Er konnte sie jetzt nicht verlassen und er würde es auch nicht tun. Für Will waren Kinder alles. Wann auch immer ich ihn mit Kindern gesehen hatte, hatte er bis über beide Ohren gestrahlt. Damals schon wirkte er wie der perfekte Bilderbuchvater und ich war ein bisschen neidisch auf ihn gewesen, weil die kleinen Racker ihm förmlich aus der Hand zu fressen schienen.

Und dieses Baby in Tamys Bauch – dieser kleine Junge oder dieser kleine Mädchen – in dessen Adern floss Wills Blut. Es war ein kleines Lebewesen, das er erschaffen hatte und ich wusste, dass ihm das mehr bedeutete, als er mir gegenüber zeigen wollte.

Hinter meiner Taubheit – irgendwo ganz tief versteckt – hörte ich eine Stimme, die sich fragte wieso er denn nicht verhütet hatte, wenn er doch vorhatte mit mir zusammen zu sein und sie zu verlassen. Der eifersüchtigste und egoistischste Teil meines Hirns fragte sich sogar, wie er überhaupt mit ihr schlafen konnte, wenn er mich doch so sehr liebte.

Doch jetzt war es zu spät für Vorwürfe – es war zu spät ihm all diese Sachen an den Kopf zu werfen, weil die Würfel gefallen waren.

Will schien eine Antwort von mir zu verlangen, aber ich musste das alles erstmal verdauen. Bis eben war mir gar nicht klar gewesen, wie sicher ich mir meiner Sache gewesen war. Ich war einfach davon ausgegangen, dass er hier auftauchen würde und wir dann glücklich und zufrieden in den Sonnenuntergang reiten würden.

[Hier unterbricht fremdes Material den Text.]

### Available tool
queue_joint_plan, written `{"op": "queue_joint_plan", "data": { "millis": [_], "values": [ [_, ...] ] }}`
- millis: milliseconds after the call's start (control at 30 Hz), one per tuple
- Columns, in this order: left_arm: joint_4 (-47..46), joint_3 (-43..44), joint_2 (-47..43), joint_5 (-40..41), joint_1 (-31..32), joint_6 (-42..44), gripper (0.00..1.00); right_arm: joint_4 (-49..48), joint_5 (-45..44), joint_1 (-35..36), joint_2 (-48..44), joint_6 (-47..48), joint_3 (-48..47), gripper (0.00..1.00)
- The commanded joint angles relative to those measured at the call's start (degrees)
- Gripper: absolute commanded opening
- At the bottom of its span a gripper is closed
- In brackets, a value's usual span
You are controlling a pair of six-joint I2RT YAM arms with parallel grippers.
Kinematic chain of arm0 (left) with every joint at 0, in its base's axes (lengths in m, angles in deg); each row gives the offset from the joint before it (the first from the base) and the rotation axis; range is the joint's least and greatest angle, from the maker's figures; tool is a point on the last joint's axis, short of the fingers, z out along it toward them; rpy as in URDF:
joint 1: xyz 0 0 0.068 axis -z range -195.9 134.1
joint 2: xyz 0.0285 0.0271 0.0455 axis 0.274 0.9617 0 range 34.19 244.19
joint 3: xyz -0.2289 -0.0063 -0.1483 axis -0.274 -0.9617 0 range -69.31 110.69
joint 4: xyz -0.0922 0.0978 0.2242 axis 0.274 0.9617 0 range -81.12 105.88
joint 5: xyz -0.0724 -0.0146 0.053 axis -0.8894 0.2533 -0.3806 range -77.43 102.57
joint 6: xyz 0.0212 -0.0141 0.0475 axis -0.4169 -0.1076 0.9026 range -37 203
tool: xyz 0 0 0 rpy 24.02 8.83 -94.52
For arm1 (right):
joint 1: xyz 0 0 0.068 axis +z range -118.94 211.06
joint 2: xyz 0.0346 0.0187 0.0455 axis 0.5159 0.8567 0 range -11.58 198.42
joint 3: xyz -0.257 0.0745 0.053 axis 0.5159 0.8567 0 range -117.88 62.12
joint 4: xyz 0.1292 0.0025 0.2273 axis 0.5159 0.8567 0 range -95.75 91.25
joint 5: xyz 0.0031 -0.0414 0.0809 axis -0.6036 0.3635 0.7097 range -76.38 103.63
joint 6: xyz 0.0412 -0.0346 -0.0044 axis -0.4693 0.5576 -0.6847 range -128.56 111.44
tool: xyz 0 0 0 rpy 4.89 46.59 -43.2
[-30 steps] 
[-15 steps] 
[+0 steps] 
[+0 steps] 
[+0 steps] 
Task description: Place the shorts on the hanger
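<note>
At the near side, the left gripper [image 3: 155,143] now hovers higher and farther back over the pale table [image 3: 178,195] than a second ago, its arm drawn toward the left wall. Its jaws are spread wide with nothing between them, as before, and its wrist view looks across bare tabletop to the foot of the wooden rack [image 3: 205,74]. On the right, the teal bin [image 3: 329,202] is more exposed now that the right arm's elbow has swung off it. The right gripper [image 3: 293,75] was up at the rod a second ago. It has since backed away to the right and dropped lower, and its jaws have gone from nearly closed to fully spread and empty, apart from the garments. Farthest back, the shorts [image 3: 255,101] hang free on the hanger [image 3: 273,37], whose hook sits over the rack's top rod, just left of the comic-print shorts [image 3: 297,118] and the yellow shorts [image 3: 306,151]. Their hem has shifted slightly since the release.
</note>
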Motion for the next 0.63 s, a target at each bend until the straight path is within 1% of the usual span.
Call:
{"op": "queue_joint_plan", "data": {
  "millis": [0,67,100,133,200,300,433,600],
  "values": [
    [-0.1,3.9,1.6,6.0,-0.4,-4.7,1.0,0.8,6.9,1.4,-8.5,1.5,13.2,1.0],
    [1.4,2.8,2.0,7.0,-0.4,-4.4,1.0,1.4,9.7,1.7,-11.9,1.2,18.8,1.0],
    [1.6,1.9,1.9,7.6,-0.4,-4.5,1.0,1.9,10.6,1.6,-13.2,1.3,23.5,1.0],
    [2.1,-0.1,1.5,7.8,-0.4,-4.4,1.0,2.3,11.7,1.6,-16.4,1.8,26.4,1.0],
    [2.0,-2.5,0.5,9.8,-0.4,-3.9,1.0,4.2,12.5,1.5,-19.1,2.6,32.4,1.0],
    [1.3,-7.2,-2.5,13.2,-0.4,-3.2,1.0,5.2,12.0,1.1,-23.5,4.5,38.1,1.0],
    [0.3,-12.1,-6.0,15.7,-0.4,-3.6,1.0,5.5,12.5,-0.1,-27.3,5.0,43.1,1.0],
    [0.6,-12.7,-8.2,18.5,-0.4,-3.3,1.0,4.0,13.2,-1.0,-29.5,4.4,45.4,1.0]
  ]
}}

>> Lucy ... << setzte er nun an, nachdem weiterhin kein Wort über meine Lippen gekommen war. >> Lucy, ich - <<

>> Meine Firma eröffnet eine Zweigstelle in Chicago. Wenn ich mich ein bisschen bei meinem Chef einschleime müsste ich dort eine Anstellung finden. Es ist bereits Oktober, was heißt, dass ich meine Wohnung bis Ende des Jahres kündigen kann. Wenn ich mich beeile, bin ich in zwei Wochen weg, spätestens. << Die Worte flossen aus mir heraus, wie aus Löchern in einem Wasserballon – meine Stimme klang resigniert und kalt

>> Lucy, bitte - << erneut unterbrach ich ihn. Ich konnte seine Stimme nicht ertragen und war zu dem einfach zu sehr in meinem Element. >> Tamy werde ich erzählen, dass ich wegen dem Job nach Chicago gehen müsste und dass dieser so viel von mir abverlangen würde, dass ich keine Zeit für einen Besuch, geschweige denn eine Patentante für das Baby sein könnte. <<

Will machte einen Schritt auf mich zu, doch ich wich augenblicklich zurück – ich konnte seine Nähe jetzt nicht ertragen.

>> Ich bekomm' das schon irgendwie auf die Reihe. Jetzt wo alles geklärt ist bekomme ich das schon irgendwie auf die Reihe. << Will knetete seine Hände, als würde er damit kämpfen, sie nicht nach mir auszustrecken.

Als er sich sicher war, dass ich nicht noch etwas hinzuzufügen hatte, holte er noch einmal tief Luft und setzte mit einem fragenden Gesichtsausdruck erneut zum Sprechen an – ich konnte nur zustimmend nicken.

>> Ich weiß, dass wir das alles nicht so geplant hatten, aber - << mit schmerzverzerrtem Gesicht kniff ich meine Augen zusammen und schüttelte vehement den Kopf >> Bitte. Bitte, nicht. <<

Ich konnte die Worte einfach nicht noch einmal aus seinem Mund hören – dann würde ich zusammen brechen. Es mir in meinem Kopf zusammen zu reimen, war etwas vollkommen anderes als seine Stimme die Worte aussprechen zu hören, die mein Leben für immer zerstören würden.